Elizabeth Cobbs
Elizabeth Cobbs, Professor and Dwight E. Stanford Chair in American Foreign Relations at San Diego State University, has won literary prizes for both history and fiction: the Allan Nevins Prize, Stuart Bernath Book Prize, San Diego Book Award, and Director’s Mention for the Langum Prize in American Historical Fiction. Her books include AMERICAN UMPIRE (2013), BROKEN PROMISES; A NOVEL OF THE CIVIL WAR (2011), ALL YOU NEED IS LOVE: THE PEACE CORPS AND THE 1960s (2000), and THE RICH NEIGHBOR POLICY (1992). She has served on the jury for the Pulitzer Prize in History and on the Historical Advisory Committee of the U.S. State Department. She has received awards and fellowships from the Fulbright Commission; Hoover Institution on War, Revolution, and Peace; Woodrow Wilson International Center for Scholars; Organization of American States; American Philosophical Society; Rockefeller Foundation, and other distinguished institutions.

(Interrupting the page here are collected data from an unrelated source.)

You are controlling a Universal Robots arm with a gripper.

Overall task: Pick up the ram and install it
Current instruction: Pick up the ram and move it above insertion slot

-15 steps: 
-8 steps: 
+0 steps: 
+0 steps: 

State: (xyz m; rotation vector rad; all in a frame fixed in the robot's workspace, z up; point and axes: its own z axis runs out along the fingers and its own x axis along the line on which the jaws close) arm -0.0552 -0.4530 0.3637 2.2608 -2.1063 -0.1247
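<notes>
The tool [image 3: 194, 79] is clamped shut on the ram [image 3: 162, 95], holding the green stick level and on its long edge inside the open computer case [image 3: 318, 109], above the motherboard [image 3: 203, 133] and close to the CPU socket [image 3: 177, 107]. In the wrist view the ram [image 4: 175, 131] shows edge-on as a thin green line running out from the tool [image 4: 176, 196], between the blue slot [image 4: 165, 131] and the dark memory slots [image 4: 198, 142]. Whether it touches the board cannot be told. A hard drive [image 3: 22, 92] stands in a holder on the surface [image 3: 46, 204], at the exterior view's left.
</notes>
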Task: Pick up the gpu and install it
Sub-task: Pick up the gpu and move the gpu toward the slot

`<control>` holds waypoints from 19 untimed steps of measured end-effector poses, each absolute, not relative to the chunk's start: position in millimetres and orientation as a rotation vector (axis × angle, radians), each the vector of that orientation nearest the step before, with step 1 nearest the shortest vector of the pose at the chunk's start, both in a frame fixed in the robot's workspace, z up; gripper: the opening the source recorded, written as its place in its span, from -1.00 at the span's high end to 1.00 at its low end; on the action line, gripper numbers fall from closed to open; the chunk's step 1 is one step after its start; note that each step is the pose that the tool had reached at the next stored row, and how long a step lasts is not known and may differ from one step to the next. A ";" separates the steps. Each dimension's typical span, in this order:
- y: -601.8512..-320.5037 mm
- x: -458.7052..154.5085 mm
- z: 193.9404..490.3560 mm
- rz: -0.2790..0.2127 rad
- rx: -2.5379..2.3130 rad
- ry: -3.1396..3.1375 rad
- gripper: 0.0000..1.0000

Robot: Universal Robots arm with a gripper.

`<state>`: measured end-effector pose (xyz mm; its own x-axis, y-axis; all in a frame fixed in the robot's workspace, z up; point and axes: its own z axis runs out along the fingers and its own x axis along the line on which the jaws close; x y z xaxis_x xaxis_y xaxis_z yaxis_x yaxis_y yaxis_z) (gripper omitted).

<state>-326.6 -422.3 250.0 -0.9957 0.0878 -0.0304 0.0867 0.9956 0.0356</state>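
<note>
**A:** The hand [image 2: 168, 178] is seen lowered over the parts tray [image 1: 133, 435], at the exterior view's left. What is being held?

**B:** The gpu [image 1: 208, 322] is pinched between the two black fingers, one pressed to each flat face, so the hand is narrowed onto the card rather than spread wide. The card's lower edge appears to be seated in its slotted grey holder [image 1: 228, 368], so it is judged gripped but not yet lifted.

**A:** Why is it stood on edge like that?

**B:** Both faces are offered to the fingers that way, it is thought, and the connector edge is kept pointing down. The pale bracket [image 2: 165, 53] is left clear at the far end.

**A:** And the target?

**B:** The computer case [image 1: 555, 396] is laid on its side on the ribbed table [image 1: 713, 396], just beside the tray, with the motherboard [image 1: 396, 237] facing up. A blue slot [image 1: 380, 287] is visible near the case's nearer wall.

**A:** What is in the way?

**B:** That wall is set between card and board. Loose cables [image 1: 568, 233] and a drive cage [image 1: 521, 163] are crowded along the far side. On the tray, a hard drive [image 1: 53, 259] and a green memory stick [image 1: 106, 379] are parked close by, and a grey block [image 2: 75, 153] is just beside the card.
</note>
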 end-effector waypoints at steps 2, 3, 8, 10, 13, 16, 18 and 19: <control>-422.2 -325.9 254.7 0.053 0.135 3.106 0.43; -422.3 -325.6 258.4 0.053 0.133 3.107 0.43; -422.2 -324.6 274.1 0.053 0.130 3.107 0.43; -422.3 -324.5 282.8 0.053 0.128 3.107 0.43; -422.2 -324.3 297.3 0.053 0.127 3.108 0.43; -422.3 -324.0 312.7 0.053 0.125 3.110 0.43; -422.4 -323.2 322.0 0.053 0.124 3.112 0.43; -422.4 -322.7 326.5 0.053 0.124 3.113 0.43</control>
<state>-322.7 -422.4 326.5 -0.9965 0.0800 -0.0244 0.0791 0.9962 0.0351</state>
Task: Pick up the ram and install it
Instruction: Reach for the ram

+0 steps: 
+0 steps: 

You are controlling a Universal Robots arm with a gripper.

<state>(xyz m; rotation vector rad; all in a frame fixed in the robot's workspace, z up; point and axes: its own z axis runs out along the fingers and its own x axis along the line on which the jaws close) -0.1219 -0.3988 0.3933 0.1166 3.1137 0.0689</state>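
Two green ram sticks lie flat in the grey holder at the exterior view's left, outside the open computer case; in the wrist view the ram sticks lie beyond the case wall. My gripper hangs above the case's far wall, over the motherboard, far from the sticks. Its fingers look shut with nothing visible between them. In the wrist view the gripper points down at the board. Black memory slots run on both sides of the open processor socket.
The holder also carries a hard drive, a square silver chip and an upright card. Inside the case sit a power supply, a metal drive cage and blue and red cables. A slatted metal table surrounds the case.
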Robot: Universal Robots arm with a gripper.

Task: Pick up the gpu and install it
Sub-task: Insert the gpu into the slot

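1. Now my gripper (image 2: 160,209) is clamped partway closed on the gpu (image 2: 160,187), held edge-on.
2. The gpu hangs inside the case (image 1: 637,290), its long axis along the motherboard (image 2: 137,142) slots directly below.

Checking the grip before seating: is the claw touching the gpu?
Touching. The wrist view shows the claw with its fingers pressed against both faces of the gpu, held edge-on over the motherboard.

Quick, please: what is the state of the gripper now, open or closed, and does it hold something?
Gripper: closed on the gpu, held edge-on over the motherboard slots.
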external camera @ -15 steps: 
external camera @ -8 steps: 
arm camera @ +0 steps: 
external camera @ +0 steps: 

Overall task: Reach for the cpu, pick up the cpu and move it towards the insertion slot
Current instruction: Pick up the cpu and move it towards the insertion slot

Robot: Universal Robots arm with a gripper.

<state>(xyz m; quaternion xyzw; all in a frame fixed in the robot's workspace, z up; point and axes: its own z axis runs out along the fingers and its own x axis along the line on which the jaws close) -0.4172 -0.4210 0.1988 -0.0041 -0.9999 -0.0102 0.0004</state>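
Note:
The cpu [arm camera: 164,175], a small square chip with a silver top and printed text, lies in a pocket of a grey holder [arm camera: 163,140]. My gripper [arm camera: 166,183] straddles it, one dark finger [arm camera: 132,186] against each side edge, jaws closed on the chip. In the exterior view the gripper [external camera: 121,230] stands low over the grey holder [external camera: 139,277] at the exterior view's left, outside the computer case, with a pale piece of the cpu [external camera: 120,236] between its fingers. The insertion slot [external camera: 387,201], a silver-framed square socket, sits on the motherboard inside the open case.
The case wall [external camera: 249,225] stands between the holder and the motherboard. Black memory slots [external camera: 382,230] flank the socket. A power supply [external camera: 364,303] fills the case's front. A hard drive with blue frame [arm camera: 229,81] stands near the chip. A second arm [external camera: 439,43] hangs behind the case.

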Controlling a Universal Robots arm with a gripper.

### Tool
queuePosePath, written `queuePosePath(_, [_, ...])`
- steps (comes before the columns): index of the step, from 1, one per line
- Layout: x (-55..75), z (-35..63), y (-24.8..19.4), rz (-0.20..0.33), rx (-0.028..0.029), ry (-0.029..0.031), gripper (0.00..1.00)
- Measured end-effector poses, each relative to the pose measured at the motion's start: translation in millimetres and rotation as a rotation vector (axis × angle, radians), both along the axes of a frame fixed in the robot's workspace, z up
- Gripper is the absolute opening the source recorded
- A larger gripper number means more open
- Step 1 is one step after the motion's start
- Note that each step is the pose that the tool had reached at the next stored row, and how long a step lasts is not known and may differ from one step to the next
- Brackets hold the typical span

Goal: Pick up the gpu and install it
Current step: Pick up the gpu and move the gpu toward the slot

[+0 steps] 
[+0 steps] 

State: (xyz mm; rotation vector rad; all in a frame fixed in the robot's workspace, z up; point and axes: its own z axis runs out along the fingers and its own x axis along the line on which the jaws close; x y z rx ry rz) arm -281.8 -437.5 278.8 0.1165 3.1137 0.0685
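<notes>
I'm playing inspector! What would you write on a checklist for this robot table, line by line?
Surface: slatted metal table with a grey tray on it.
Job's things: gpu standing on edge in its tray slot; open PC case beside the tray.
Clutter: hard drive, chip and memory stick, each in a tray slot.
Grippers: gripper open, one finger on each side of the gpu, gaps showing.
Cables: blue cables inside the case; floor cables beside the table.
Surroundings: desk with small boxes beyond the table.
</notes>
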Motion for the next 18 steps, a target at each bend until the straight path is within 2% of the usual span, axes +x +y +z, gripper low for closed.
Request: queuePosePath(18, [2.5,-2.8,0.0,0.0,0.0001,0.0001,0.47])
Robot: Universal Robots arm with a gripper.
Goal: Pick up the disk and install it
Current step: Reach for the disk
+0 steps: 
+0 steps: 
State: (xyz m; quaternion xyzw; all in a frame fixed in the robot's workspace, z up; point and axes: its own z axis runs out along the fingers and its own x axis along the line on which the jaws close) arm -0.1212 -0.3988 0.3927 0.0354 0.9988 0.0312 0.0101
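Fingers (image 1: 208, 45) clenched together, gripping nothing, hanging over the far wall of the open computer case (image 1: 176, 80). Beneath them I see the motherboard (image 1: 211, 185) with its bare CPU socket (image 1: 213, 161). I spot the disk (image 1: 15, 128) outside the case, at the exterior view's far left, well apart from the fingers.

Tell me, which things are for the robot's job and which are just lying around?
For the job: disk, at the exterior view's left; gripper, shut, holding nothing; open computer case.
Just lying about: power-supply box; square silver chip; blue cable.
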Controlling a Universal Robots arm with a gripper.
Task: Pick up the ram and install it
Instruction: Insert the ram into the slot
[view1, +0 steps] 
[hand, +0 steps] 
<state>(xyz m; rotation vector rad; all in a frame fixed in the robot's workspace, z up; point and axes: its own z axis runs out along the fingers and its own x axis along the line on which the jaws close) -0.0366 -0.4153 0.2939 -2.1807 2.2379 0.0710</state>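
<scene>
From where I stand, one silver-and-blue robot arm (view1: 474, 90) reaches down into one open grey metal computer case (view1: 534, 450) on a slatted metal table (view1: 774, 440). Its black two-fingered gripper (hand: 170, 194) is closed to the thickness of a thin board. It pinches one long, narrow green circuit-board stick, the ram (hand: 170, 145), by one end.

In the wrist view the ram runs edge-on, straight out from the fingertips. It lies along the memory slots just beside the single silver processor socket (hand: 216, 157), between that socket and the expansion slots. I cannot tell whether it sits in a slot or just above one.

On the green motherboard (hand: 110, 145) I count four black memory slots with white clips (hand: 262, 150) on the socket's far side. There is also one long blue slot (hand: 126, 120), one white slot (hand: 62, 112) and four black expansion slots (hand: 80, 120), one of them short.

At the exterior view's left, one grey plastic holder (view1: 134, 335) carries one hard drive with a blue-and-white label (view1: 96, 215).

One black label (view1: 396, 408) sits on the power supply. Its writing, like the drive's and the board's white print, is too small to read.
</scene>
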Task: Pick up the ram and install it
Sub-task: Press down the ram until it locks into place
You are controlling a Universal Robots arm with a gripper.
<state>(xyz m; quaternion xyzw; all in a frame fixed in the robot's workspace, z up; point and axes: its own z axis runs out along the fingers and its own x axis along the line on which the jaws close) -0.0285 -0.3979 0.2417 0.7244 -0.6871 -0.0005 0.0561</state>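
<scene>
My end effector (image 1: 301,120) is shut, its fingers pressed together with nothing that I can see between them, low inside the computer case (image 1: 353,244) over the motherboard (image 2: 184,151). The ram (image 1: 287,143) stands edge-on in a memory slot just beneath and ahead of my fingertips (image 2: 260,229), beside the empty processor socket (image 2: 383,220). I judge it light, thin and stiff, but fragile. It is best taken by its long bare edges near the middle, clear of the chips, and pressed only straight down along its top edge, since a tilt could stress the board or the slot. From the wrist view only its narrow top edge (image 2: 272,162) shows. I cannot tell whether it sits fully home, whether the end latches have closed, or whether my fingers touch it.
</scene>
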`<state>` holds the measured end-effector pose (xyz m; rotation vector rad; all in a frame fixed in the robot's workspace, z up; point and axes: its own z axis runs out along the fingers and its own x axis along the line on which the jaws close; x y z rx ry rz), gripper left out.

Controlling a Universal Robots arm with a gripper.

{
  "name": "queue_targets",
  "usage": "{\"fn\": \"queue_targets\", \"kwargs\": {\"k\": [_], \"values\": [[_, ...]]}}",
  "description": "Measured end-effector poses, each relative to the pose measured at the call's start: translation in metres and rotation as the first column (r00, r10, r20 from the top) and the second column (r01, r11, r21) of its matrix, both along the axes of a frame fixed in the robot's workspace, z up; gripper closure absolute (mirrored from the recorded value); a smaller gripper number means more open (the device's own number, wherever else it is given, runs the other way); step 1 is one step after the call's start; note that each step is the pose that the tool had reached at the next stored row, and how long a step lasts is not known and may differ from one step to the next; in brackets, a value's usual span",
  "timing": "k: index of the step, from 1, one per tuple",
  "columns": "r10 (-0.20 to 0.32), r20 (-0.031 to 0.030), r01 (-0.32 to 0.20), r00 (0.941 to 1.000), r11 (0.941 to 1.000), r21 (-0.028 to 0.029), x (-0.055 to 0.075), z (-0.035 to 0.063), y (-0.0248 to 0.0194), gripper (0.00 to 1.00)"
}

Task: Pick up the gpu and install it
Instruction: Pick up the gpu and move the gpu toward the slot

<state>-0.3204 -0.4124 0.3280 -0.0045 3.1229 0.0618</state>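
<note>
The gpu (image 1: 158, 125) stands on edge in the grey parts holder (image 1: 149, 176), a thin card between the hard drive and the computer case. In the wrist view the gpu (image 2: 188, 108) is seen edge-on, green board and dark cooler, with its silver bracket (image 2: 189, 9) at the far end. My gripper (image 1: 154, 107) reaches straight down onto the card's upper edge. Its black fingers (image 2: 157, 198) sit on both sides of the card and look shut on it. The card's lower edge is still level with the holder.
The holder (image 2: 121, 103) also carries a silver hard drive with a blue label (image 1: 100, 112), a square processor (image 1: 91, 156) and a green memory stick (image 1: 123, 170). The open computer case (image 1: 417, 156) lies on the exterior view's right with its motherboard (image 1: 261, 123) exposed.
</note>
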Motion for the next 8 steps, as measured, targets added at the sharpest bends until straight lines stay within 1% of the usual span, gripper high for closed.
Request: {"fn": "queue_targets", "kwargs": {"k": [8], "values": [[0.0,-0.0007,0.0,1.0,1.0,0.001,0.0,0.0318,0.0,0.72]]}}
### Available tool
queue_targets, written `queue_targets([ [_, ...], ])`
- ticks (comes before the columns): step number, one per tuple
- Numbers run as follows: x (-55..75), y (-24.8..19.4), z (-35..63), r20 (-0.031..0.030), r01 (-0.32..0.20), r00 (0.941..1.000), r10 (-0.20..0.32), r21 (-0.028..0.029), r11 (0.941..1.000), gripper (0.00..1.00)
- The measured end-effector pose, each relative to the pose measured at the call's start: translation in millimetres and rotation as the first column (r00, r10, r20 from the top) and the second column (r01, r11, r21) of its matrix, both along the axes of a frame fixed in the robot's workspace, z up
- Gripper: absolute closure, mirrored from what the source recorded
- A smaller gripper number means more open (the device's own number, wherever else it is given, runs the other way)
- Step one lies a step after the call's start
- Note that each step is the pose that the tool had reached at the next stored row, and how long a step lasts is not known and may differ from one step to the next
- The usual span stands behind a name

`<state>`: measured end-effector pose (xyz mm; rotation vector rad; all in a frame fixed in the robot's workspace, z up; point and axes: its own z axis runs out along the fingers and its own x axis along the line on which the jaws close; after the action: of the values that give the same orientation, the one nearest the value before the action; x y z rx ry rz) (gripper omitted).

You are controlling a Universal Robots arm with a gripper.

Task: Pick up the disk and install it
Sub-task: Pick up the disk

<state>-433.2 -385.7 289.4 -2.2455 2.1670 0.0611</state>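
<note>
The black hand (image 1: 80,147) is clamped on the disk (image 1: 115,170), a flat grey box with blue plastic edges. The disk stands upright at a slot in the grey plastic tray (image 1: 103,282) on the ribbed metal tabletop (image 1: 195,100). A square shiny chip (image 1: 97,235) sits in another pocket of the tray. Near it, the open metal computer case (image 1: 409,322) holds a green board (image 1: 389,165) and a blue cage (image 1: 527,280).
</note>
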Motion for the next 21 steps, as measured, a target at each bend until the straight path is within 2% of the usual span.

Her essays have been published in the New York Times, Jerusalem Post, Los Angeles Times, Chicago Tribune, China Daily News, National Public Radio, Washington Independent, San Diego Union, and Reuters. Her current project is a history of women soldiers in World War One.
Edward J. Blum
Edward J. Blum is a Professor of History at San Diego State University. A scholar of religion and race, he is the co-author of THE COLOR OF CHRIST: THE SON OF GOD AND THE SAGA OF RACE IN AMERICA (2012) and the author of W. E. B. DU BOIS, AMERICAN PROPHET (2007) and REFORGING THE WHITE REPUBLIC: RACE, RELIGION, AND AMERICAN NATIONALISM, 1865–1898 (2005). An award-winning author and teacher, Blum is currently at work on a project that explores issues of radical evil during the era of the Civil War. Blum has been a fellow with the W. E. B. Du Bois Institute at Harvard University and with the National Endowment for the Humanities.